Feridas: a procura da Qualidade

Carlos Mateus

Enfermeiro Graduado,

PGR Tratamentos de Feridas e Viabilidade Tecidular, Mestre em Nutrição Clínica

Centro de Saúde de Pêro Pinheiro

Resumo

Em alguns países da Europa, nomeadamente no Reino Unido, o termo Supervisão Clínica faz parte da linguagem diária dos enfermeiros, começando agora a ser utilizado no nosso país. As recentes reestruturações dos modelos de gestão dos serviços de saúde preconizam a procura de elevados patamares de prestação de cuidados de qualidade, para os quais a supervisão clínica constitui um paradigma essencial.

Na procura dessa qualidade, a utilização de práticas baseadas na evidência constitui um alicerce ao qual o tratamento de feridas não pode ficar alheio.
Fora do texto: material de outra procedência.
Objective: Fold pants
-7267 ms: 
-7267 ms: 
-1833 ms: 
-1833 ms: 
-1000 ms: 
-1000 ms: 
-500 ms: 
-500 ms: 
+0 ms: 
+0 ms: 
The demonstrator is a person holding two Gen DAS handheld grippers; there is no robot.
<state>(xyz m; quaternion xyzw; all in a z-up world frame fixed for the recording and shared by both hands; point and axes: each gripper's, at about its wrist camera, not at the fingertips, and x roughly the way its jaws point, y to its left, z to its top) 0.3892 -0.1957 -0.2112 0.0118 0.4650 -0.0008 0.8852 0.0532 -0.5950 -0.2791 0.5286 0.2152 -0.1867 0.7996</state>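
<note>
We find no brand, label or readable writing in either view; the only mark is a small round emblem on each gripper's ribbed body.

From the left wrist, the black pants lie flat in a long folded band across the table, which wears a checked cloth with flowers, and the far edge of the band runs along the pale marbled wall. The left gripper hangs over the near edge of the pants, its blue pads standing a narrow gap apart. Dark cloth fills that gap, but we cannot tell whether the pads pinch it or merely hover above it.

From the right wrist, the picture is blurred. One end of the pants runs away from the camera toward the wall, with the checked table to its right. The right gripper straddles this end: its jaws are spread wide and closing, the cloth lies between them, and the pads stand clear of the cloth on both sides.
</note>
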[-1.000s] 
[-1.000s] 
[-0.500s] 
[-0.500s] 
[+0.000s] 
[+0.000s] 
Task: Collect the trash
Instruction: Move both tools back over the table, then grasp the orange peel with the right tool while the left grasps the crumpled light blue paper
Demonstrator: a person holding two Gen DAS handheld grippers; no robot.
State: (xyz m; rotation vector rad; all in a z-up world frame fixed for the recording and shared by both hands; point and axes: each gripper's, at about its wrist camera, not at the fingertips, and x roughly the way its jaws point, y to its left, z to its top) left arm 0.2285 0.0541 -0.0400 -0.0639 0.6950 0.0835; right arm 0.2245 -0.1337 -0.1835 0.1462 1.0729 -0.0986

Sabendo que muitas das práticas nesta área se encontram ainda baseadas no empirismo, a supervisão clínica, efectuada por profissionais qualificados, poderá contribuir para atingir desempenhos de excelência nos cuidados prestados ao doente com ferida.

Abstract

In some European countries, like the United Kingdom, the term Clinical Supervision is part of the daily nurse’s language. It is now starting to be used in our country. The recent reorganizations of health services management models praise the search of high standards of quality care, for which the clinical supervision constitutes an essential paradigm.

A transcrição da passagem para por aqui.